Chantal la laissa plongée dans ses pensées et regagna sa chambre. À en croire les racontars des habitants de Bescos, Berta était une vieille sorcière. Ils disaient qu’elle avait passé un an enfermée chez elle, à apprendre des arts magiques. Chantal avait un jour demandé qui l’avait initiée et des gens avaient insinué que le démon en personne lui apparaissait pendant la nuit ; d’autres affirmé qu’elle invoquait un prêtre celtique en utilisant des formules que ses parents lui avaient transmises. Mais personne ne s’en souciait : Berta était inoffensive et elle avait toujours de bonnes histoires à raconter.
Tous étaient d’accord avec cette conclusion et pourtant c’étaient toujours les mêmes histoires. Soudain, Chantal se figea, la main sur la poignée de la porte.
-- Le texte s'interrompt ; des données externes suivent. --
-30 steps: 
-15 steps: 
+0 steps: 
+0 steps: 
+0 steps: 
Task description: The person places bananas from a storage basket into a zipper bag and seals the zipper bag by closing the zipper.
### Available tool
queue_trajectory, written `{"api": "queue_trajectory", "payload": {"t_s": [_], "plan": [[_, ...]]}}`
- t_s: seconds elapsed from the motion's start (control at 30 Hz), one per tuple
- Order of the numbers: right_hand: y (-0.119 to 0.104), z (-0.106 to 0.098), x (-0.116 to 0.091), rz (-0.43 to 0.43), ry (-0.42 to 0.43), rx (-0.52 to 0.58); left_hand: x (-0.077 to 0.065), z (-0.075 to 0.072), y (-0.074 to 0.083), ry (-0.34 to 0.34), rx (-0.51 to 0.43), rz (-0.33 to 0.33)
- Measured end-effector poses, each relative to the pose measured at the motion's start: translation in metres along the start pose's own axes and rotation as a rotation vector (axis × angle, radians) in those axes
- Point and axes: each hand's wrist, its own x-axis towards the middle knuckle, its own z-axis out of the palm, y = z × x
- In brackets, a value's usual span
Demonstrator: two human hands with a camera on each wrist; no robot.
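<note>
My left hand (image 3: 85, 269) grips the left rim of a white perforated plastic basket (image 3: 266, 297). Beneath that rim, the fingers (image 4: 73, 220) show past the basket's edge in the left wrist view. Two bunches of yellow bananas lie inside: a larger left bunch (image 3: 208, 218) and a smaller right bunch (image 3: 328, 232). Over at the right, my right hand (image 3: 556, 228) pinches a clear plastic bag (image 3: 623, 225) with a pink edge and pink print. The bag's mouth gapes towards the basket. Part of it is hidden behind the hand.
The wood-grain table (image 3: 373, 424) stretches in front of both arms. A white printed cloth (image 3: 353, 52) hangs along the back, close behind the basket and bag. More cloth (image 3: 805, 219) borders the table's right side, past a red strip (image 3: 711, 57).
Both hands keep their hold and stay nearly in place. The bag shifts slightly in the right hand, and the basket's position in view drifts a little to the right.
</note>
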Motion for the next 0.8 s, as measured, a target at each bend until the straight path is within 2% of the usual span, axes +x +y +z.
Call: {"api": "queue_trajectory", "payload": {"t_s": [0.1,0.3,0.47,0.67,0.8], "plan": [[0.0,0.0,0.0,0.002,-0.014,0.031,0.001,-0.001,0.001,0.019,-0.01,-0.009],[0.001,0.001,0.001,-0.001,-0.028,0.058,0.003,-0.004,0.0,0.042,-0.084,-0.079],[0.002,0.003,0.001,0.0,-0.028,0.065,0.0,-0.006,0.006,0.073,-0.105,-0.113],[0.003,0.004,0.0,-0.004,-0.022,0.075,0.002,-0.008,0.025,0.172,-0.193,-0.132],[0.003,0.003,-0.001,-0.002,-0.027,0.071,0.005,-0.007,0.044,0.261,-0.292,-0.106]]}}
Elle avait beau avoir souvent entendu Berta faire le récit de la mort de son mari, c’est seulement en cet instant qu’elle se rendit compte qu’il y avait là une leçon capitale pour elle. Elle se rappela sa récente promenade dans la forêt, sa haine sourde – dans tous les sens du terme –, prête à blesser indistinctement tous ceux qui passeraient à sa portée – le village, ses habitants, leur descendance – et elle-même s’il le fallait.
Mais, à vrai dire, la seule cible, c’était l’étranger. Se concentrer, tirer, réussir à tuer la proie. À cet effet, il fallait préparer un plan. Ce serait une sottise de révéler quelque chose ce soir-là, alors que le contrôle de la situation lui échappait. Elle décida de remettre à un jour ou deux le récit de sa rencontre avec l’étranger – se réservant même de ne rien dire.
6
Ce soir-là, quand Chantal encaissa le montant des boissons que l’étranger avait offertes, comme d’habitude, elle remarqua qu’il lui glissait discrètement un billet dans la main.